Frequently Mr. Stryker got down to look at the tracks. This was at every cross road.
Fortunately the wheels of one of the Gypsy vans had a peculiar tread.
It was easy to see the marks of these wheels in the dust. Therefore, although the pursuit was slow, they managed to be sure they were going right.
From eleven o'clock until three in the morning the motor-car was driven over the circuitous route the nomad procession had taken earlier in the night. Then they came to the new encampment.
Their approach was announced by the barking of the mongrel dogs that guarded the camp. Half the tribe seemed to be awake when the car slowed down and stopped on the roadway. Mr. Stryker got out and shouted for Big Jim.
"Come out here!" said the constable threateningly. "I know you are here, and I want to talk with you, Jim Costello."
"Well, whose chicken roost has been raided now?" demanded Big Jim, approaching with his smile and his impudence both in evidence.
"No chicken thievery," snapped Stryker, flashing his electric light into the big Gypsy's face. "Where are those kids?"
"What kids? I got my own--and there's a raft of them. I'll give you a couple if you want."
Big Jim seemed perfectly calm and the other Gypsies were like him.
They routed out every family in the camp. The constable and Neale searched the tents and the vans. No trace of Tess and Dot was to be found.
"Everything you lay to the poor Gypsy," said Big Jim complainingly.
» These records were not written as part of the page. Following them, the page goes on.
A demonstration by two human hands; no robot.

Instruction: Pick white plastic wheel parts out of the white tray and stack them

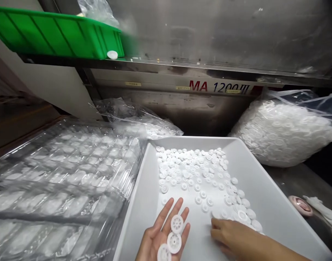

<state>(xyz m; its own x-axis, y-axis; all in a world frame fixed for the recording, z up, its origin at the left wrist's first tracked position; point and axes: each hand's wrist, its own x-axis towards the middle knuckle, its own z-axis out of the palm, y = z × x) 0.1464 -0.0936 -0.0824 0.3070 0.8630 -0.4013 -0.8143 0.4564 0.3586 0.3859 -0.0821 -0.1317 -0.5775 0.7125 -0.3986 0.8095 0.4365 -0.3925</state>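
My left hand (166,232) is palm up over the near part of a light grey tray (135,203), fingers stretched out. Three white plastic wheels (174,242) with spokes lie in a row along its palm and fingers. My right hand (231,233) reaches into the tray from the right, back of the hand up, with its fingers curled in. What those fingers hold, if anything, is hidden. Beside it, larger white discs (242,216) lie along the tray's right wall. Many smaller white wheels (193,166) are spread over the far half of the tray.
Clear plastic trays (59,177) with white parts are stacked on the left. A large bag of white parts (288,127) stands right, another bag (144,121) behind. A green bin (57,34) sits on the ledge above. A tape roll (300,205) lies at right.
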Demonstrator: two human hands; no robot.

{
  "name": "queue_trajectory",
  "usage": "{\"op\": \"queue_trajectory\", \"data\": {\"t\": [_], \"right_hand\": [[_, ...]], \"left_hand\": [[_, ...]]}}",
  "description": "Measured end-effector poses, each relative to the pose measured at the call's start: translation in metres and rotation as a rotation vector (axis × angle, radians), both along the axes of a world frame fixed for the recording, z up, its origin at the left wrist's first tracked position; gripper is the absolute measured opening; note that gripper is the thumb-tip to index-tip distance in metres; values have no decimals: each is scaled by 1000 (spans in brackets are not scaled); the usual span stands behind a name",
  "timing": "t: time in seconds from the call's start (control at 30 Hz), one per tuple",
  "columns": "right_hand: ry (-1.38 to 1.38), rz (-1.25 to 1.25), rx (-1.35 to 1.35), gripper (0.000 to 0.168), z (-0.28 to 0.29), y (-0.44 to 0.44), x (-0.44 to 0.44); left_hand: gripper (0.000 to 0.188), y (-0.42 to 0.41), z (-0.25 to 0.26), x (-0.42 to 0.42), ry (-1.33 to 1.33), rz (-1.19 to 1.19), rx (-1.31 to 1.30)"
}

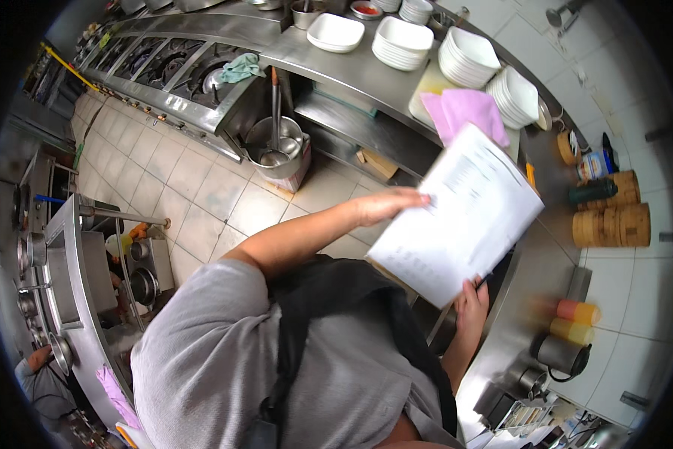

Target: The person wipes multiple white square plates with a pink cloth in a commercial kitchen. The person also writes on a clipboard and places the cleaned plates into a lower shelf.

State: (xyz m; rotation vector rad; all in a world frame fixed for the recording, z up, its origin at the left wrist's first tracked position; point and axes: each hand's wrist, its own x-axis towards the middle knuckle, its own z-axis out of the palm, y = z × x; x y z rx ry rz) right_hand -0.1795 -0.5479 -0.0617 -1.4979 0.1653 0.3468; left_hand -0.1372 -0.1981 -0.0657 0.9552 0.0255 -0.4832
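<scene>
Before my body I hold a sheaf of white papers [460,216] at a tilt, its top sheet bearing print too blurred to read. A thin brownish edge of a backing shows along its lower left side. My left hand [389,205] grips the left edge, thumb on top and fingers hidden underneath. At the lower right edge is my right hand [472,306], with a dark pen [484,280] between its fingers; this hand also touches the papers. Just beyond the papers' top corner, a pink cloth [468,112] lies on a cutting board [424,101].
Stacked white dishes [402,45] line the steel counter [342,67]. A gas range [173,73] stands at the upper left, near a floor-level pot [274,143] holding ladles. Bamboo steamers [611,224] and sauce bottles [577,311] stand along the right wall. Another person [47,381] is at far lower left.
</scene>
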Motion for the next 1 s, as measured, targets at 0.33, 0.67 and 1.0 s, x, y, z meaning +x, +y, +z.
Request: {"op": "queue_trajectory", "data": {"t": [0.33,0.67,1.0], "right_hand": [[-187,395,-281,26,27,334,125],[-444,654,-437,33,1,553,258],[-556,798,-466,32,-57,631,350]], "left_hand": [[50,285,-6,-95,87,821,274],[53,386,-41,-123,228,1224,253],[50,417,-35,-47,260,1270,306]]}}
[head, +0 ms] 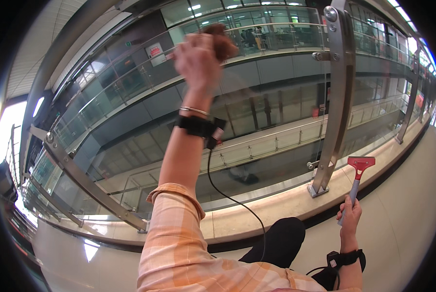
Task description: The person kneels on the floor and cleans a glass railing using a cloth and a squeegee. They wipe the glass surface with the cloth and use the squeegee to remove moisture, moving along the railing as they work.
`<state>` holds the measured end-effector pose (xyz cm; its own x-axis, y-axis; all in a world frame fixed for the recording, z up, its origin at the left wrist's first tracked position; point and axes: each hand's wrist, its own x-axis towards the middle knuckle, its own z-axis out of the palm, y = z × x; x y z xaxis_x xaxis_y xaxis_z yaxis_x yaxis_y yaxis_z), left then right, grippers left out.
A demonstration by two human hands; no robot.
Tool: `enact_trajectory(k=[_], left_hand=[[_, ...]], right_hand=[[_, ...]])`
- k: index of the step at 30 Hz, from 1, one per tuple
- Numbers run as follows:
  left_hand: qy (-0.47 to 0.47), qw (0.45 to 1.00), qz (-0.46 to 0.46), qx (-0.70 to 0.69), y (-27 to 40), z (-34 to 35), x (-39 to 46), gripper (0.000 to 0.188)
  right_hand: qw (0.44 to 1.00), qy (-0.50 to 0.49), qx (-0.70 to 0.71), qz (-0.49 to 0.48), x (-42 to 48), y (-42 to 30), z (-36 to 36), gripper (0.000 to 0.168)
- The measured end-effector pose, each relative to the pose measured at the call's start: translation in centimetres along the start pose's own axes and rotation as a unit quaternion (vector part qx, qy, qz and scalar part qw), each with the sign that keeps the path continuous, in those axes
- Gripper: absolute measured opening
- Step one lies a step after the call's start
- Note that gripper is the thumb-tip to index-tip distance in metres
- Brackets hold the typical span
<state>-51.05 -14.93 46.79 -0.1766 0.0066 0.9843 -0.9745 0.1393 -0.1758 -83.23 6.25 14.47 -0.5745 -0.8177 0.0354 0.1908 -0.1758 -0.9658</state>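
My left hand (199, 64) is stretched up before the glass balustrade panel (269, 113), blurred by motion. Its fingers are closed around a bunched brown cloth (225, 46); whether the cloth touches the glass is hard to tell. Low on the right, my right hand (350, 215) grips the grey handle of a scraper (361, 163). The scraper's wide red head points upward, away from my hand, near the foot of a steel post.
A steel balustrade post (336, 95) stands on the right, another post (90, 179) on the left. Along their feet runs a pale stone ledge (236, 225). A black cable (236, 200) hangs from my left wrist device. Beyond the glass lie lower walkways with railings.
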Motion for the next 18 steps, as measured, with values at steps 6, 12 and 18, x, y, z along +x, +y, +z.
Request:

"Now it is not chickens--it is kids. Bah!"
He slouched away. Stryker called after him:
"Never mind, Jim. We'll get you yet! You watch your step."
He came back to the Kenway car shaking his head. "I guess they have not been here. I'll come back to-morrow when the Gypsies don't expect me and look again if your little sisters do not turn up elsewhere.
What shall we do now?"
Agnes was weeping so that she could not speak. Neale shook his head gloomily. Mr. Pinkney sighed.
"Well," the latter said, "we might as well start for home. No good staying here."
"I'll get you to Milton in much shorter time than it took to get here," said the constable. "Keep right ahead, Mr. O'Neil. We'll take the first turn to the right and run on till we come to Hampton Mills.
It's pretty near a straight road from there to Milton. And I can get a ride from the Mills to my place with a fellow I know who pa.s.ses my house every morning."
Neale started the car and they left the buzzing camp behind them. They had no idea that the moment the sound of the car died away the Gypsies leaped to action, packed their goods and chattels again, and the tribe started swiftly for the State line. Big Jim did not mean to be caught if he could help it by Constable Stryker, who knew his record.
The Corner House car whirred over the rather good roads to Hampton Mills and there the constable parted from them. He promised to report any news he might get of the absent children, and they were to send him word if Tess and Dot were found.